◆ Task
Find each line of the entries with the string "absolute", please, and copy it.

── Data supplied ──

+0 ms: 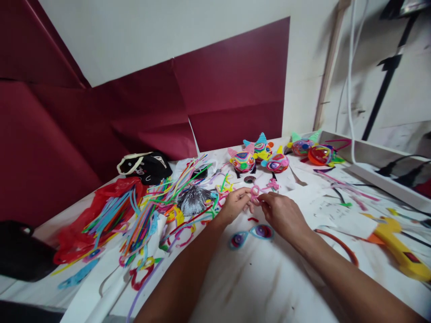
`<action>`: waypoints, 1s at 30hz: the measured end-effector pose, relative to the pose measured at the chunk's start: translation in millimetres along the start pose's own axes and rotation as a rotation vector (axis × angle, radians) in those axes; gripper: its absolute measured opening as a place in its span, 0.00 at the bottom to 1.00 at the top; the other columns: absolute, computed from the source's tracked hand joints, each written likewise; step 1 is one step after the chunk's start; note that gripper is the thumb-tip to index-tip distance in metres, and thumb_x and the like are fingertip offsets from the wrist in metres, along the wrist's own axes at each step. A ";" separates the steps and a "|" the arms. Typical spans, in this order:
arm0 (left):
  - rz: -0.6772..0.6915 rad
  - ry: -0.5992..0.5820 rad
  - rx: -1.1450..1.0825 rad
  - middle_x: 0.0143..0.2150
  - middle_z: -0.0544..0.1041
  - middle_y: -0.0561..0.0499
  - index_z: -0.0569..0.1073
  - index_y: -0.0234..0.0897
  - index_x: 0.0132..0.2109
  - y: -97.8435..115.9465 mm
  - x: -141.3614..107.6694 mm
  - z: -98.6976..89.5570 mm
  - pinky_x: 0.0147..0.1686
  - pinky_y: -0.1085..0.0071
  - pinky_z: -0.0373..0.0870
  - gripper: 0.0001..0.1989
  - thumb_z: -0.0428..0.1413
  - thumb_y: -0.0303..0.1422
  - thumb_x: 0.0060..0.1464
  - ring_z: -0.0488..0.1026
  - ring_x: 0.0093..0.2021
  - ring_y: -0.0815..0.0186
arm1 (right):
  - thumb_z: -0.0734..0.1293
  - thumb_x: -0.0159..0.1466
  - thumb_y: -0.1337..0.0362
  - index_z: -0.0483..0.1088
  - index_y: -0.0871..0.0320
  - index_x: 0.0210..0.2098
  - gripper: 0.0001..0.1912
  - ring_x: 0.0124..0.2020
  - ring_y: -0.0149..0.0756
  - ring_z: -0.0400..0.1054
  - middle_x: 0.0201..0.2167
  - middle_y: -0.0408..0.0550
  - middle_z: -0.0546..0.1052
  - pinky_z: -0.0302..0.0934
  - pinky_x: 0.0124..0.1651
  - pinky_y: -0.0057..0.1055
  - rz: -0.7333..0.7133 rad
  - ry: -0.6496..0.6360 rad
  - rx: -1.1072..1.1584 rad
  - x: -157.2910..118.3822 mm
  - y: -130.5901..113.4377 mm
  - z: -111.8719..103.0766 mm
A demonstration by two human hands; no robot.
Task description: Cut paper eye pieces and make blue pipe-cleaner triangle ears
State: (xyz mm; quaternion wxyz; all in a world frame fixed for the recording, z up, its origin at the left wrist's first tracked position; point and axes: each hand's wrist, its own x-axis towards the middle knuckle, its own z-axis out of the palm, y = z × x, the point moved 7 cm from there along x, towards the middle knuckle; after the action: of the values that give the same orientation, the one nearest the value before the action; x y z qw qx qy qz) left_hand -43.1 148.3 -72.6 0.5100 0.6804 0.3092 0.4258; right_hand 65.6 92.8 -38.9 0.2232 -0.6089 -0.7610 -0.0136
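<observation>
Over the middle of the white table, my left hand (236,204) and my right hand (282,214) meet, both closed on a pink pipe cleaner (255,191) bent into small loops. The fingertips cover part of it. Just below my hands lies a pair of blue-rimmed pipe cleaner eyes (263,231) with dark red and purple centres. A short red piece (253,219) rests between the eyes and my fingers. Beyond the fingers sit another curled pink piece (273,184) and a dark roll of tape (249,179).
Loose pipe cleaners (141,224) and a red plastic bag (101,202) spread over the left side. Several colourful animal masks (243,160) stand at the back. At right are a yellow glue gun (397,246), a white power strip (387,179) with cables, and paper sheets (350,215).
</observation>
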 end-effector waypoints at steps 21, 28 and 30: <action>-0.042 -0.066 0.096 0.19 0.66 0.58 0.69 0.33 0.41 6.9 -5.3 3.9 0.18 0.78 0.53 0.10 0.51 0.32 0.53 0.57 0.16 0.77 | 0.58 0.65 0.67 0.73 0.55 0.38 0.12 0.34 0.35 0.71 0.33 0.48 0.76 0.51 0.29 0.28 -0.003 -0.043 -0.045 2.3 6.8 9.2; -0.098 -0.043 -0.005 0.17 0.62 0.60 0.69 0.33 0.40 1.9 -5.9 2.6 0.18 0.79 0.49 0.09 0.51 0.30 0.49 0.54 0.16 0.77 | 0.58 0.62 0.74 0.73 0.57 0.36 0.13 0.31 0.37 0.70 0.30 0.48 0.74 0.48 0.30 0.30 -0.082 -0.019 -0.197 1.2 -0.9 3.3; -0.133 -0.033 -0.054 0.17 0.61 0.60 0.68 0.33 0.39 -0.4 -5.9 3.1 0.18 0.78 0.47 0.09 0.52 0.29 0.48 0.53 0.16 0.77 | 0.59 0.60 0.75 0.73 0.57 0.39 0.14 0.33 0.38 0.69 0.30 0.49 0.74 0.48 0.32 0.31 -0.101 -0.016 -0.233 0.8 -3.0 0.9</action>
State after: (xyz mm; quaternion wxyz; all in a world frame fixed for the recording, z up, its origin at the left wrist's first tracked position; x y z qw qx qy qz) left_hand -42.9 142.0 -74.9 0.5603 0.6514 0.3336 0.3878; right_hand 62.3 93.0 -38.7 0.1436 -0.5919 -0.7857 -0.1083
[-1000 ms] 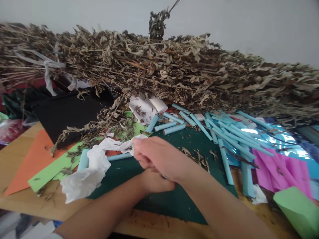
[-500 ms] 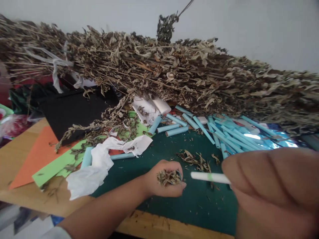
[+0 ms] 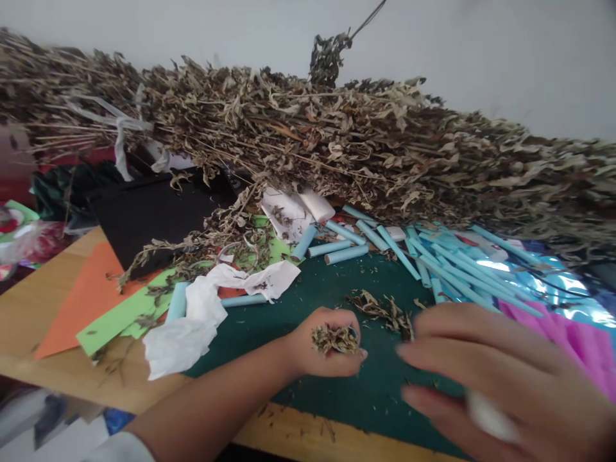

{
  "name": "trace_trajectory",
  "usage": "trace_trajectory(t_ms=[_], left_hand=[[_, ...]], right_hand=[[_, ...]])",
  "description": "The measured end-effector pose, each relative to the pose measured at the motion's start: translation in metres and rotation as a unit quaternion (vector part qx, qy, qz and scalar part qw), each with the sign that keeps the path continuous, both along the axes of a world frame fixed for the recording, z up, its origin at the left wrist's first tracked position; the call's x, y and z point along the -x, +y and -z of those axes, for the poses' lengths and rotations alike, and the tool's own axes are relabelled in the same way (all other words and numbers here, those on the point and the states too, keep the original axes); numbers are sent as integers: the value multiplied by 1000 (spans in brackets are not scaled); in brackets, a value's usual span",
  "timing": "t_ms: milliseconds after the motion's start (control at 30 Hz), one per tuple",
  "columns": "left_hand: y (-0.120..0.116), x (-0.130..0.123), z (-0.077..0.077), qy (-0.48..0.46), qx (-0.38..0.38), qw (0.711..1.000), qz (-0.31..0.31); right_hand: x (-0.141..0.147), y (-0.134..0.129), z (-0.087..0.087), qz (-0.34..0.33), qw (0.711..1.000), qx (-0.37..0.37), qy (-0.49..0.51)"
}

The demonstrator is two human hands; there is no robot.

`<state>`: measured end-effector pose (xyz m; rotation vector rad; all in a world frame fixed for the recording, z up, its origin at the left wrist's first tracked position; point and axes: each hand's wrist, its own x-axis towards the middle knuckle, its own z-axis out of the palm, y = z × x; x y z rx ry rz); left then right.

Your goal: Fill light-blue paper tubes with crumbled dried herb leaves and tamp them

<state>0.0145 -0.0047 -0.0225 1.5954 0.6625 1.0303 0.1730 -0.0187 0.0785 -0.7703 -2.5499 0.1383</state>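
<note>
My left hand (image 3: pixel 332 359) is closed around what looks like a small paper tube; only a sliver of its bluish rim shows. Dried leaves (image 3: pixel 334 339) fill the ring of its thumb and forefinger. At the lower right, my right hand (image 3: pixel 500 378) is blurred by motion, its thumb and forefinger apart. A white stick (image 3: pixel 491 417) is tucked in the right palm, mostly hidden by the fingers. Those fingertips are close to a small heap of crumbled dried leaves (image 3: pixel 380 311) on the dark green mat (image 3: pixel 317 410).
Several light blue paper tubes (image 3: pixel 346 254) lie behind the mat, with more piled at right. A long bundle of dried plants (image 3: pixel 298 135) spans the back. At left are crumpled white tissue (image 3: pixel 206 308), green paper (image 3: pixel 125 314), orange paper (image 3: pixel 81 301) and a black flat object (image 3: pixel 158 218).
My right hand has drawn back and opened its thumb and forefinger. The white stick, which pointed toward my left hand, now sits in the palm. My left hand has barely moved.
</note>
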Motion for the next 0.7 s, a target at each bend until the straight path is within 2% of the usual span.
trace_trajectory(t_ms=[67,200,300,433,600,700], left_hand=[[0,0,2,-23,-7,1000,2],[1,1,5,-48,-6,999,9],[1,2,4,-10,4,1000,19],[1,1,4,61,44,997,15],[1,-1,3,53,27,998,-6],[0,-2,1,58,19,998,-19]], right_hand=[[11,7,-4,-24,998,14,-51],[18,14,11,-48,986,52,-152],[17,17,19,-61,983,80,-155],[18,19,14,-55,979,118,-160],[20,20,13,-8,981,101,-164],[14,19,14,3,975,125,-185]])
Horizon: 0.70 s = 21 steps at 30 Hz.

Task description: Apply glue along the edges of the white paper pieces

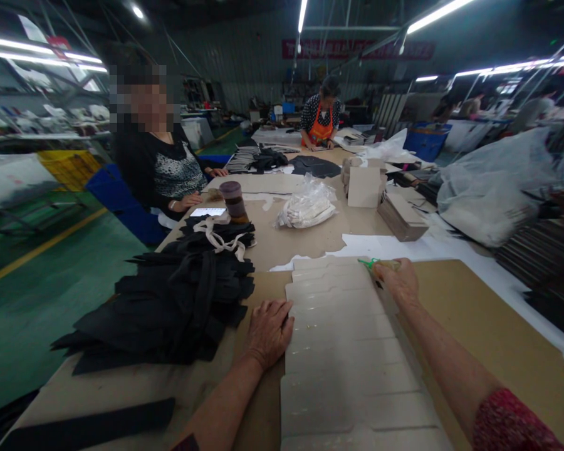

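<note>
A long row of overlapping light beige pieces runs away from me down the middle of the table, with small shiny spots near its left edge. My left hand rests at the left edge of the row, fingers bent and close together, the palm side hidden; whether anything is under it I cannot tell. At the far right corner of the row, my right hand is closed round a yellowish tool with a green tip. The green tip lies over the far end of the pieces.
Black fabric strips are heaped on the left beside a dark cup. Farther off are a plastic bag of pale pieces and stacked beige blocks. Two people are at the table, left and far end.
</note>
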### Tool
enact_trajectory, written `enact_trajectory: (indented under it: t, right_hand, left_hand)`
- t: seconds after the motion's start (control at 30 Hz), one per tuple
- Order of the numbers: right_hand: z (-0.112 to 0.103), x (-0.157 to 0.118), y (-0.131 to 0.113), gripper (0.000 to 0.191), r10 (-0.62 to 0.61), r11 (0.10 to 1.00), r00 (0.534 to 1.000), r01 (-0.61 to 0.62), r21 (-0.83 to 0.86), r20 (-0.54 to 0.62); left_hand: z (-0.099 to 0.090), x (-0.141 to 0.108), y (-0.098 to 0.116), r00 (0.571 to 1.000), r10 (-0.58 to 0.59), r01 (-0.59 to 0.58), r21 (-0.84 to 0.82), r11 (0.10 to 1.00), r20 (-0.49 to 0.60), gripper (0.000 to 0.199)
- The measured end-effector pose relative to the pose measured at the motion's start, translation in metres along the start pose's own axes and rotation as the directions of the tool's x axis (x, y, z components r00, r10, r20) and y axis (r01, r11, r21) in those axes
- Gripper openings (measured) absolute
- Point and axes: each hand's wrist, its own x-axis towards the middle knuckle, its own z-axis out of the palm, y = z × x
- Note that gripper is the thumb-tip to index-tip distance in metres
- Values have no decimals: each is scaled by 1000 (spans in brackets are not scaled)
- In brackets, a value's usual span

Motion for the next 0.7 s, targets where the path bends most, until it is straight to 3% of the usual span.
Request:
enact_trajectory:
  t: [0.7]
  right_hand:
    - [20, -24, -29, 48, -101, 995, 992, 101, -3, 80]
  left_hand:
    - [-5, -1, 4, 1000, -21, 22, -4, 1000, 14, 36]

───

◆ Solution to the problem
`<action>`: waypoints, 1s at 30hz: the measured end-effector pose, relative to the pose measured at the chunk's start: translation in millimetres along the start pose's own axes and rotation as a rotation vector (axis × angle, radians) in those axes; gripper: its absolute measured opening as a place in its span, 0.00 at the bottom to 1.00 at the top; the other columns: absolute, computed from the source's tracked hand joints, each written likewise; step 1 is one step after the chunk's start; note that gripper is the thumb-tip to index-tip distance in metres, and thumb_x and the like are fingertip offsets from the wrist in metres, along the wrist's own axes at each step. A ";" separates the steps and a "|" the arms. Typical spans, in this order:
- Gripper openings (measured) absolute

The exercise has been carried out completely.